%%
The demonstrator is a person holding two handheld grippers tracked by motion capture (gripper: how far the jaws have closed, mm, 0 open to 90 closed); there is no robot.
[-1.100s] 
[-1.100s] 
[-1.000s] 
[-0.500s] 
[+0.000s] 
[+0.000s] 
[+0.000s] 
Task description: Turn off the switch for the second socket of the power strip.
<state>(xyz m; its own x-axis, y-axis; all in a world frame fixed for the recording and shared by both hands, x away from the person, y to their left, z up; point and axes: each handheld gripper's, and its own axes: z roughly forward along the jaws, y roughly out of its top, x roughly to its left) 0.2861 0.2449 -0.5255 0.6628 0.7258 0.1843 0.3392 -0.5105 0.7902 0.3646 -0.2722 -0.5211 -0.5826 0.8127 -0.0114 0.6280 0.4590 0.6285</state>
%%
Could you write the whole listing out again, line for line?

The demonstrator is a person holding two handheld grippers tracked by motion capture (gripper: how far the jaws have closed, mm, 0 open to 90 closed); there is no robot.
[-1.100s] 
[-1.100s] 
[-1.000s] 
[-0.500s] 
[+0.000s] 
[+0.000s] 
[+0.000s] 
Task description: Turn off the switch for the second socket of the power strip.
<state>(xyz m; its own x-axis, y-axis; all in a world frame fixed for the recording and shared by both hands, x away from the person, y to their left, z up; point and axes: each handheld gripper's, and its own axes: z roughly forward along the jaws, y roughly out of its top, x roughly to its left) 0.2861 0.2449 -0.5255 0.6628 0.7258 0.1843 0.3392 -0.5105 0.7902 0.3646 -0.2722 -0.5211 -0.5826 0.8127 -0.0114 0.6280 0.4590 0.6285</state>

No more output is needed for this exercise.